Hitchcock's last, unfinished project was The Short Night, an adaptation of the spy thriller of the same name by Ronald Kirkbride. A British double agent (loosely based on George Blake) escapes from prison and flees to Moscow via Finland, where his wife and children are waiting. An American agent – whose brother was one of the traitor's victims – heads to Finland to intercept him but ends up falling for the wife. It was Hitchcock's third attempt – after Torn Curtain and Topaz – to produce a "realistic Bond film". Clint Eastwood, and Sean Connery were possible male leads. Liv Ullmann was asked to play the double agent's wife. Catherine Deneuve was also asked to star.  Walter Matthau was considered for the villain role.  Ed Lauter was also discussed for a role as one of Matthau's prison mates.  

The first writer assigned to the picture, James Costigan, quarreled with the director, who asked for him to be paid off. Then Ernest Lehman agreed to work on the script. Lehman felt the story should focus on the American spy, and left out the double agent's jailbreak. Lehman left the film too, and Hitchcock asked old friend Norman Lloyd to help him write a long treatment.

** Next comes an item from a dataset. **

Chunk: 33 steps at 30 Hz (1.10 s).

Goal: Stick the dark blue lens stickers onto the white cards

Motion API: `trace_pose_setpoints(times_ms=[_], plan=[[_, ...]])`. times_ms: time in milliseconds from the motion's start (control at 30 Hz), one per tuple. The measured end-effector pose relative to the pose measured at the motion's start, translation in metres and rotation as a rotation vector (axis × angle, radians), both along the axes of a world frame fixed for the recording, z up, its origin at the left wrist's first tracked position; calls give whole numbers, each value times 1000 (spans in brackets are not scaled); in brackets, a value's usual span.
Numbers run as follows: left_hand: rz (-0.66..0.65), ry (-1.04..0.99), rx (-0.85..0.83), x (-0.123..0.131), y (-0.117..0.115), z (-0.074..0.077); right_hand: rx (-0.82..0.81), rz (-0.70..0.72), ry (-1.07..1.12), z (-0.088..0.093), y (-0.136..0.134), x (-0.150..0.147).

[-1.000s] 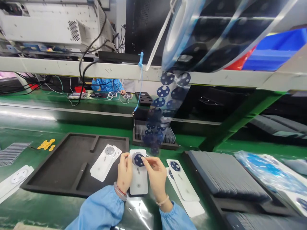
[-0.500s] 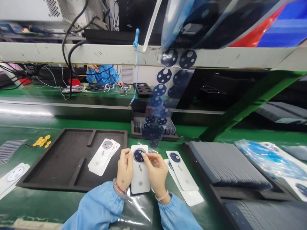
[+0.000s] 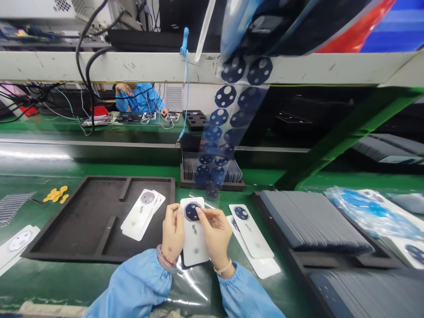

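Note:
A white phone back cover stands nearly upright before me, with a dark many-sided camera sticker with pale holes at its top. My left hand is closed at the cover's upper left edge, thumb and fingers together. On the other side, my right hand is closed in a pinch, its thumb and forefinger at the sticker's right edge. The fingertips partly hide that edge. Two more white covers overlap to the right, dark stickers on them. Another overlapping pair lies to the left.
At left is a black divided tray, with yellow pieces beyond it. Dark sheets fill a tray at right. A clear strip of stickers hangs ahead. A co-worker in blue sits across the bench.
The camera view has shifted slightly, so the scene sits a little higher. Both hands stay at the cover and sticker, with the sticker tilted a little differently under the right thumb.

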<state>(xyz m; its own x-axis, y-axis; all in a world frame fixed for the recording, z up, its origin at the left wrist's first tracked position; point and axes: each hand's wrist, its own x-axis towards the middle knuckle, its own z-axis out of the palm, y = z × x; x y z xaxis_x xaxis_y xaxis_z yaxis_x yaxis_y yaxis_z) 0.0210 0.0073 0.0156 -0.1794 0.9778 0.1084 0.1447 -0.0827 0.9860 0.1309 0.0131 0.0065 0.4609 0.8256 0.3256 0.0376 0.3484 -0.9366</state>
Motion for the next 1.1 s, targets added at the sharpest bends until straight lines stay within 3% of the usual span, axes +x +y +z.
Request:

Lloyd, like Universal, was concerned that Hitchcock's failing health meant that the movie might not get made. When Hitchcock suggested moving straight on to the screenplay, Lloyd objected, saying they were unprepared. Hitchcock reacted angrily, fired Lloyd, and worked on the treatment alone.

After a while, Hitchcock accepted that he needed another writer to work with him, and Universal suggested David Freeman. Freeman helped Hitchcock complete the treatment and wrote the screenplay. He wrote about his experiences in the 1999 book The Last Days of Alfred Hitchcock, which includes his completed screenplay. The circumstances surrounding Hitchcock's retirement were given by producer Hilton A. Green during the documentary Plotting "Family Plot". According to Green, during pre-production for The Short Night Hitchcock met Green to tell him that his poor health would prevent him from making the film that was to be the follow-up to Family Plot. After trying to talk Hitchcock out of his decision, Green agreed to Hitchcock's request to bring the news of his decision to retire to studio head Lew Wasserman, a long-time friend of Hitchcock.